[Exercise input — start]

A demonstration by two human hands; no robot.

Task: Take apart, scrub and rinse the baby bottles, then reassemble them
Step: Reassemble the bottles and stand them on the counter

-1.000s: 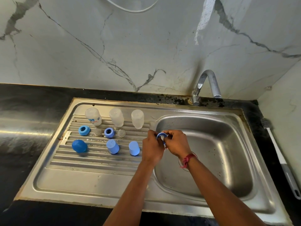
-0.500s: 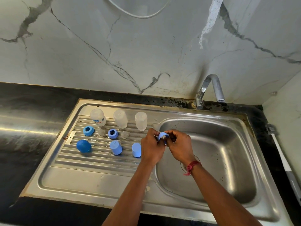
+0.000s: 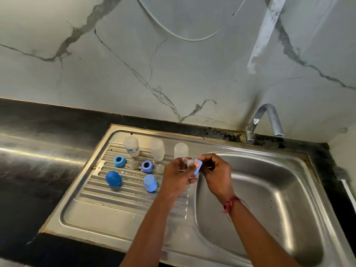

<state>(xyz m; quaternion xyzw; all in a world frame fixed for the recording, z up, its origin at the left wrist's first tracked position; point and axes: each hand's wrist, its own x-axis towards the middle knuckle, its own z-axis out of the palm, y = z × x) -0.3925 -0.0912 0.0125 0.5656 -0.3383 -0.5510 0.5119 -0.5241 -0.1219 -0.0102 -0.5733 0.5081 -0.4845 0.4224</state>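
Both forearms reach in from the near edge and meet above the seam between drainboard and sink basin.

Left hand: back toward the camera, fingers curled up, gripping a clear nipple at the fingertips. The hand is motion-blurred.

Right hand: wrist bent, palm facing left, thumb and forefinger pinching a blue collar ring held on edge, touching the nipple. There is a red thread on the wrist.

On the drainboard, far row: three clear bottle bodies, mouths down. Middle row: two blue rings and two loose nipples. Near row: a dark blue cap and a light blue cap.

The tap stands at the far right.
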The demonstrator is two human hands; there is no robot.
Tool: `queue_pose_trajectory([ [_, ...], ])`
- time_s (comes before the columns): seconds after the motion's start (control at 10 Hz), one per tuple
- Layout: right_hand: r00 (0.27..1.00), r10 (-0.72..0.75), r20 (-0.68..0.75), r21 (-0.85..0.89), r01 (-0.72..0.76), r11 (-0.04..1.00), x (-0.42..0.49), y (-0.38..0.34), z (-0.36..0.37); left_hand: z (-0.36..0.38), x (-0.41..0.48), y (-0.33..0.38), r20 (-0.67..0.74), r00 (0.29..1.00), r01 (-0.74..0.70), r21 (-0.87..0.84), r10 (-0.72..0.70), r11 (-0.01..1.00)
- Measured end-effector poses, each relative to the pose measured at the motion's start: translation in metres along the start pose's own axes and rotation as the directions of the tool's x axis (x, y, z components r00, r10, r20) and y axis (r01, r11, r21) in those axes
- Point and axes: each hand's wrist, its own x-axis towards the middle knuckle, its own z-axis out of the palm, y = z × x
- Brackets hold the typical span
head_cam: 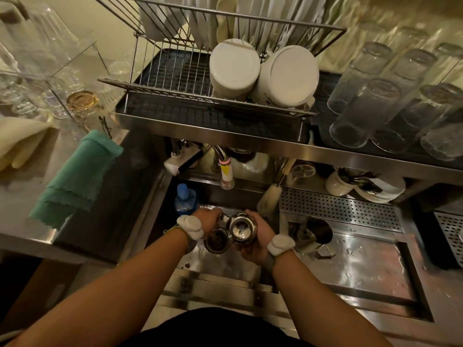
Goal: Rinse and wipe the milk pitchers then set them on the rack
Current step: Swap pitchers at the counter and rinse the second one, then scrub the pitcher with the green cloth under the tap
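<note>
Rack [175, 71]: upper centre of the frame, on a shelf above the sink. It holds two white bowls [234, 66], upturned, at its right end.

Glasses [363, 113]: upper right, upturned on a dark tray just beside the rack.

Sink [225, 266]: lower centre, steel, wet.

Cloth [75, 181]: green, centre left, draped over the counter edge.

Grille [338, 209]: perforated steel, right of the sink.

Pitcher [241, 227]: steel, centre of the frame, over the sink, mouth toward the camera.

Right hand [255, 237]: curled round the pitcher's right side and underside, carrying it.

Left hand [209, 219]: at the pitcher's left side, fingertips against its rim or handle. Whether it grips cannot be determined.

Second pitcher [216, 240]: just below and left of the first, touching it, under the left wrist. What supports it is not visible.

Third pitcher [318, 232]: on its side on the wet counter, right of the sink.

Bottle [185, 199]: blue, at the sink's upper left corner.

Brush [269, 197]: leaning at the sink's upper right corner.
</note>
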Motion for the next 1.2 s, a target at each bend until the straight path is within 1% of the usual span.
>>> queue_pose_trajectory([
  [0.1, 0.999, -0.042, 0.032, -0.029, 0.043, 0.999, 0.000, 0.002, 0.000, -0.004, -0.012, 0.008, -0.005, 0.999, 0.035, -0.063, -0.035, 0.997],
  [0.2, 0.991, -0.109, 0.078, -0.038, 0.112, 0.993, 0.000, 0.006, 0.000, -0.008, -0.027, 0.015, 0.029, 0.999, -0.017, -0.085, 0.020, 0.996],
  [0.3, 0.985, -0.158, 0.062, -0.028, 0.160, 0.987, 0.002, 0.008, 0.006, -0.012, -0.033, 0.006, 0.006, 0.990, -0.136, -0.114, 0.138, 0.984],
  [0.4, 0.974, -0.208, 0.087, 0.000, 0.209, 0.978, 0.001, 0.012, 0.016, -0.014, -0.044, -0.006, 0.003, 0.960, -0.278, -0.131, 0.280, 0.952],
  [0.5, 0.967, -0.184, 0.175, 0.094, 0.170, 0.981, -0.002, 0.016, 0.027, -0.017, -0.048, -0.014, -0.103, 0.973, -0.230, -0.333, 0.208, 0.914],
  [0.6, 0.943, -0.155, 0.294, 0.123, 0.124, 0.985, -0.006, 0.022, 0.036, -0.024, -0.053, -0.025, -0.139, 0.982, -0.169, -0.356, 0.126, 0.919],
  [0.7, 0.918, -0.101, 0.383, 0.007, 0.106, 0.994, -0.008, 0.025, 0.042, -0.030, -0.064, -0.030, -0.048, 0.995, -0.095, -0.407, 0.082, 0.908],
  [0.8, 0.931, -0.076, 0.356, -0.206, 0.158, 0.966, -0.012, 0.024, 0.048, -0.034, -0.071, -0.033, -0.117, 0.992, -0.100, -0.550, 0.043, 0.829],
  [0.9, 0.952, -0.102, 0.290, -0.369, 0.209, 0.906, -0.016, 0.019, 0.054, -0.036, -0.078, -0.038, -0.220, 0.975, -0.140, -0.514, 0.028, 0.846],
  [1.0, 0.953, -0.145, 0.267, -0.369, 0.240, 0.898, -0.022, 0.015, 0.057, -0.034, -0.084, -0.039, -0.309, 0.950, -0.191, -0.458, 0.047, 0.868],
  [1.1, 0.933, -0.213, 0.290, -0.337, 0.308, 0.890, -0.021, 0.009, 0.054, -0.036, -0.088, -0.036, -0.399, 0.908, -0.277, -0.343, 0.128, 0.898],
  [1.2, 0.895, -0.238, 0.377, -0.314, 0.365, 0.877, -0.028, 0.000, 0.060, -0.047, -0.094, -0.024, -0.427, 0.867, -0.322, -0.086, 0.257, 0.943],
])
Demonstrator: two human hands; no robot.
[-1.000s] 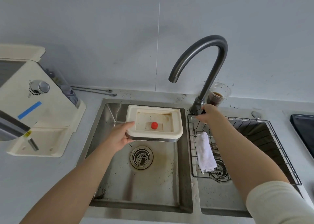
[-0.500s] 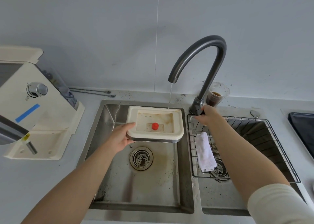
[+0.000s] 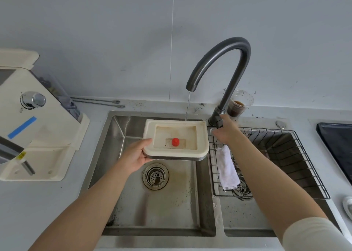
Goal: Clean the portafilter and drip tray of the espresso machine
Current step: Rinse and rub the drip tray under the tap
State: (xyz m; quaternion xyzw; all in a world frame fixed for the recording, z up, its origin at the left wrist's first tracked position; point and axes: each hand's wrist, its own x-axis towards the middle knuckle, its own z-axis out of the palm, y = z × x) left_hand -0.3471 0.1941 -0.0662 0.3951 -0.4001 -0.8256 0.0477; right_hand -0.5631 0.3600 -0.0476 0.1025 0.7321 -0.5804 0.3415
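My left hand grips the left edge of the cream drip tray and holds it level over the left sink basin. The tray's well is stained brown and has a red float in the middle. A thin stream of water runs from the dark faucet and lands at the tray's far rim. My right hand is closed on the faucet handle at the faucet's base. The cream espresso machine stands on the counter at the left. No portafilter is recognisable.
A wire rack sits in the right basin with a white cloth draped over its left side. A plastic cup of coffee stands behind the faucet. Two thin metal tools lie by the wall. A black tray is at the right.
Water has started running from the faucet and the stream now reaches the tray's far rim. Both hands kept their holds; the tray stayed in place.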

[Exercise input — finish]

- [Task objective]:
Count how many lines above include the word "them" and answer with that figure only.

- [Completed exercise]:
3